- **TASK GOAL**:
Once you reach the line with "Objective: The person" in the material below, copy each line exactly up to and including the line with "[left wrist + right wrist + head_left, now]", and skip the pictures.

- **DATASET EXTRACT**:

*** Begin section ***

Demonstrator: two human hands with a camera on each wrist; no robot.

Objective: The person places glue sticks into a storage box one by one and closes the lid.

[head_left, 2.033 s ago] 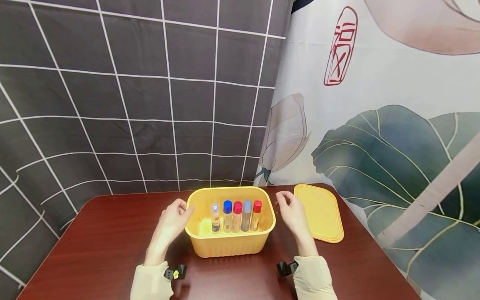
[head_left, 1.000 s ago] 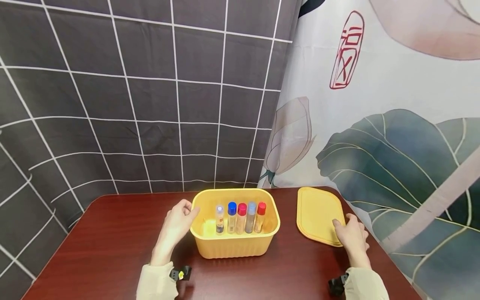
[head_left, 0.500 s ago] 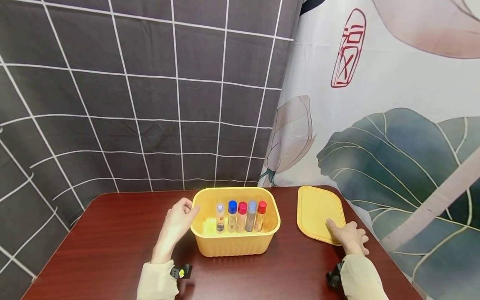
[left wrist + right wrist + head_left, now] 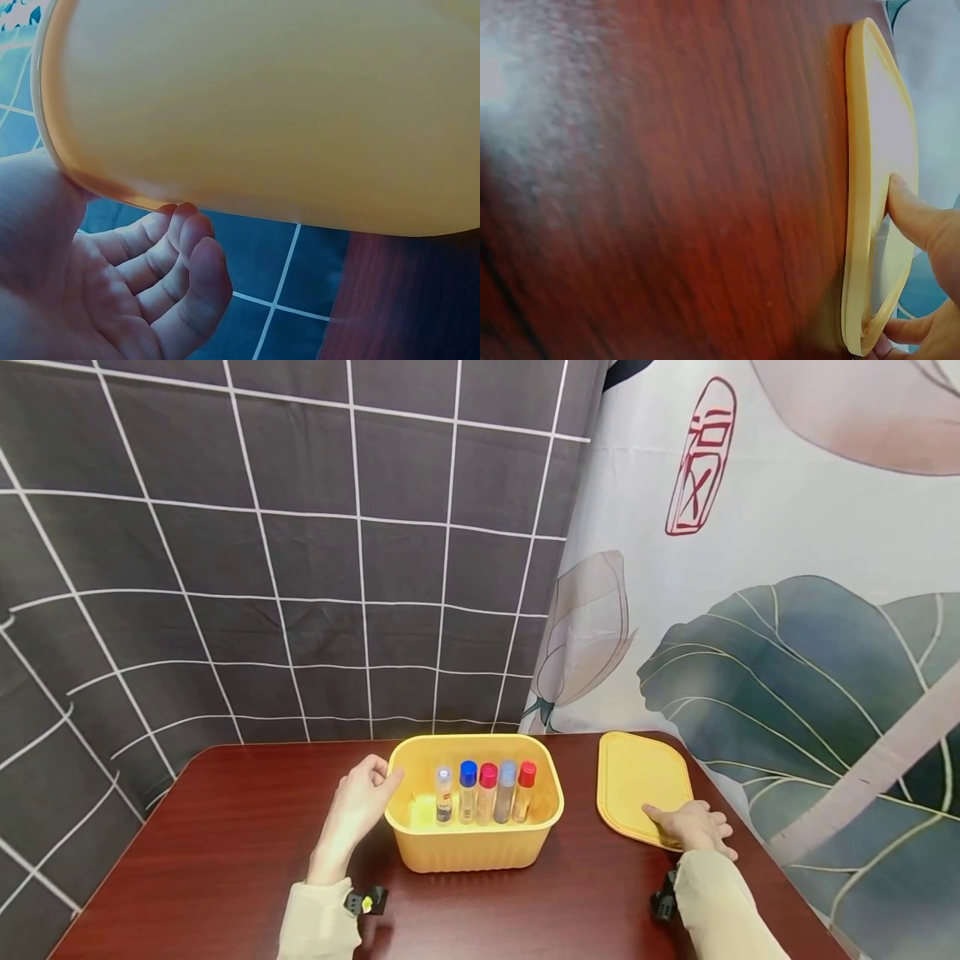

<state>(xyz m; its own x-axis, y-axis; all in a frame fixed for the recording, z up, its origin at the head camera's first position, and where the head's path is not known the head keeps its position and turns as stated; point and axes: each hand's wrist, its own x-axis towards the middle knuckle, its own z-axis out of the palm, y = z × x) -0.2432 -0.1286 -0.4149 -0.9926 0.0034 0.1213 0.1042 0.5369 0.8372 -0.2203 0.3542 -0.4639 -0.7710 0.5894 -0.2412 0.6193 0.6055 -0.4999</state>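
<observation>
A yellow plastic storage box (image 4: pixel 474 850) stands on the table, its top open. My left hand (image 4: pixel 360 802) holds its left rim, with the thumb over the rim and the curled fingers against the outside in the left wrist view. Inside the box stand several clear tubes (image 4: pixel 487 800) with blue, red, pale blue and whitish caps. To the right lies a flat yellow lid (image 4: pixel 641 777) with rounded corners. My right hand (image 4: pixel 697 827) is at its near right corner. The thumb lies on its top, and the fingers touch its edge in the right wrist view (image 4: pixel 930 255).
The dark red wooden table (image 4: pixel 225 835) ends at a grey cloth (image 4: pixel 300 560) with white grid lines behind. A white cloth (image 4: pixel 615 493) with printed leaves hangs at the right, close to the lid. A black camera (image 4: pixel 365 902) sits on each wrist.
My right hand has moved from beside the box's right side over to the lid, and its thumb has slid further onto the lid. My left hand stays at the box's left rim.
</observation>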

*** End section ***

- **REPLY**:
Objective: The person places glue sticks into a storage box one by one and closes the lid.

[head_left, 2.033 s ago] 
[head_left, 1.000 s ago] 
[head_left, 0.500 s ago] 
[left wrist + right wrist + head_left, now] 

What precedes this is the full answer.